Because I find there was substantial evidence in the record as a whole to support the trial court's finding that Christopher B. engaged in a course of conduct "disturbing the peace" of Cathy B., I respectfully dissent from the reversal of the trial court's issuance of the domestic violence restraining order.
The Domestic Violence Prevention Act (DVPA) permits a court to issue an order to restrain another person upon "reasonable proof of a past act or acts of abuse." (Fam. Code, 6300.) "Abuse" for this purpose includes any behavior that could be enjoined pursuant to section 6320. (§ 6203, subd. (a)(4).) Section 6320 sets forth a range of behaviors that may be enjoined, including, among others, attacking, stalking, threatening, sexually assaulting, battering, harassing, and destroying property, and ending with "disturbing the peace of the other party." (§ 6320, subd. (a).)
All further statutory references are to the Family Code, unless otherwise indicated.
In providing guidance as to the meaning of "disturbing the peace" for purposes of a DVPA restraining order, this court has explained: "The ordinary meaning of 'disturb' is '[t]o agitate and destroy (quiet, peace, rest); to break up the quiet, tranquility, or rest (of a person . . . , etc.); to stir up, trouble disquiet.' [Citation.] 'Peace,' as a condition of the individual, is ordinarily defined as 'freedom from anxiety, disturbance (emotional, mental, or spiritual), or inner conflict; calm, tranquility.' Thus the plain meaning of the phrase "disturbing the peace of the other party' in section 6320 may be properly understood as conduct that destroys the mental or emotional calm of the other party." (Burquet v. Brumbaugh (2014) 223 Cal.App.4th 1140, 1146 (Burquet).) This formulation of the concept of "disturbing the peace" is purposefully flexible to allow trial courts "to issue necessary orders suited to individual circumstances" and comport with our Legislature's intent that the DVPA be "broadly construed" to accomplish its "protective purpose." (In re Marriage of Nadkarni (2009) 173 Cal.App.4th 1483, 1498.)
Here, upon review of the "entire record," consisting of testimony received by the trial court over multiple days, I find there is substantial evidence, which if accepted as true as we must, supports the trial court's decision to issue the restraining order. (See Burquet, supra, 223 Cal.App.4th at p. 1143 ["In reviewing the evidence, the reviewing court must apply the 'substantial evidence standard of review,' meaning 'whether, on the entire record, there is any substantial evidence, contradicted or uncontradicted,' supporting the trial court's finding. [Citation] 'We must accept as true all evidence . . . tending to establish the correctness of the trial court's findings . . . , resolving every conflict in favor of the judgment'"].) In this regard, there is evidence of three categories or types of conduct in the record that should dictate the outcome here: (1) Christopher's email communications; (2) the car incident; and (3) one or more prior incidents of Christopher physically assaulting Cathy.

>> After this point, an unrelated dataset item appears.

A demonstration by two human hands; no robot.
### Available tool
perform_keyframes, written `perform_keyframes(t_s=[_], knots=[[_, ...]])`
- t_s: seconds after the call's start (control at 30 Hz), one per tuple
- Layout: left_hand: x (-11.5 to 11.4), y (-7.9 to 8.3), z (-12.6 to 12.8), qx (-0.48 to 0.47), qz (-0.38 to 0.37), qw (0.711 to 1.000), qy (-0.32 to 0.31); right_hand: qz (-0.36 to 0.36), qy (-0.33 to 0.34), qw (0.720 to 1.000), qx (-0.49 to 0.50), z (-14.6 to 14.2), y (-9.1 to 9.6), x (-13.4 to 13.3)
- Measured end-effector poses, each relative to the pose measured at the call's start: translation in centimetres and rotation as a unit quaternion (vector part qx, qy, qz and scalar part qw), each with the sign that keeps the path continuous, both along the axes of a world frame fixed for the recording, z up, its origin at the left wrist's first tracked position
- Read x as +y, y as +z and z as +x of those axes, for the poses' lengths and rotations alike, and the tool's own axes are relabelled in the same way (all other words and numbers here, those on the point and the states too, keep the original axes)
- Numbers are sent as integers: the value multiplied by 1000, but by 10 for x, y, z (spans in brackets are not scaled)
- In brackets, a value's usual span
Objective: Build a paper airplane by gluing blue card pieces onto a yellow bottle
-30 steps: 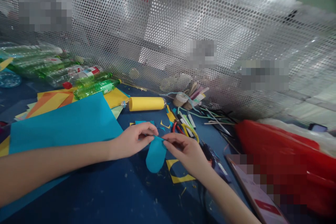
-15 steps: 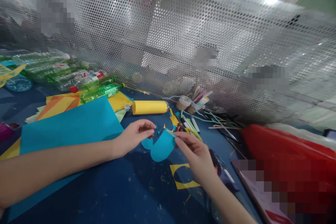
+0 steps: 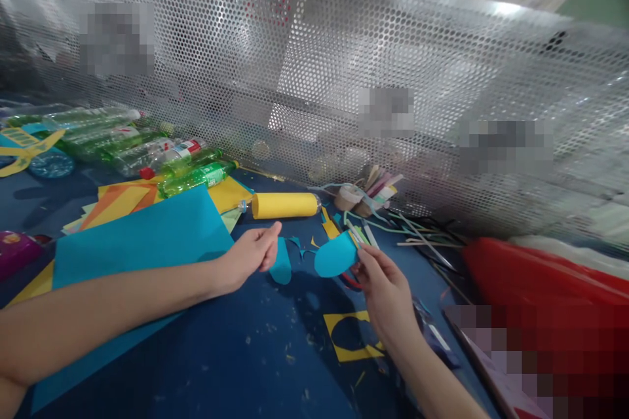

First, with respect to emails, they were constant and persistent over a prolonged period of time, i.e., a decade. Christopher would send 10 to 20 emails over the course of a month, either directly to Cathy or to others with Cathy copied on such emails. Crediting Cathy's testimony about these emails, as we must on appellate review, they were disturbing in that they were "untrue," "exaggerated," and contained "misrepresentations of the events that actually occur." Moreover, Cathy found there was "inflammatory language in these emails" and that they "portray a different character than who I am." In Cathy's view, such emails constituted "libel and slander to my reputation to all of these agencies or people that I have to work with for [sister] Barbara's betterment." Consequently, the frequency and nature of Christopher's communications were such that Cathy felt compelled to respond, stating: "So I am constantly replying to phone calls and e-mailing and telling them the correct order of how things occurred, so that the correct information is there. And also so that my integrity is upheld."
As to how Christopher's persistent email (and telephonic to some degree) communications worked to destroy her mental and emotional calm, Cathy summarized: "Christopher doesn't understand 'stop' or the word 'no.' He just continues badgering and writing emails and asks the same questions over and over again. If he doesn't get an answer that he likes, he keeps asking the same question. [¶] It's very frustrating and it's stressful for me. And I've been doing this for 10 years. It's caused me a great deal of medical concerns. I have heart problems now." Corroborating Cathy's claims that she suffered from having to respond to Christopher's disturbing and persistent emails, Cathy's (and Christopher's) sister Stephanie testified that Cathy must respond to "false emails and false phone calls" five or six times a month and that Cathy reported having health issues due to the stress caused by having to respond to such emails and calls.
Second, against this backdrop of Christopher's persistent and disturbing communications to Cathy, the car incident, which appears to have been the catalyst for Cathy seeking the restraining order, has significant meaning as a contributing factor to the destruction of Cathy's mental and emotional calm. Much like he bothered and disturbed Cathy with his incessant and unwanted emails, with respect to the car incident, Christopher would not let Cathy get away from him, holding the car door open so that she could not leave until she finally threatened to call the police. It is also noteworthy that Christopher went to the police afterward to report that Cathy had battered him by hitting him with the car door. When viewed in the light most favorable to Cathy, that subsequent conduct raises the reasonable inference Christopher intended to disturb her peace further by making a false police report. (See Kuhn v. Department of General Services (1994) 22 Cal.App.4th 1627, 1632-1633.) As Cathy explained, when he does such things, that too "threatens my peace of mind." As to the car incident as a whole, Cathy testified that it "was very stressful and fearful for me" and "that [it] definitely disturbed my peace and it was harassing." She also testified that during the incident, "I was afraid for my safety," noting that Christopher "is six-foot-five and 240 pounds and he stands right over you and is very imposing."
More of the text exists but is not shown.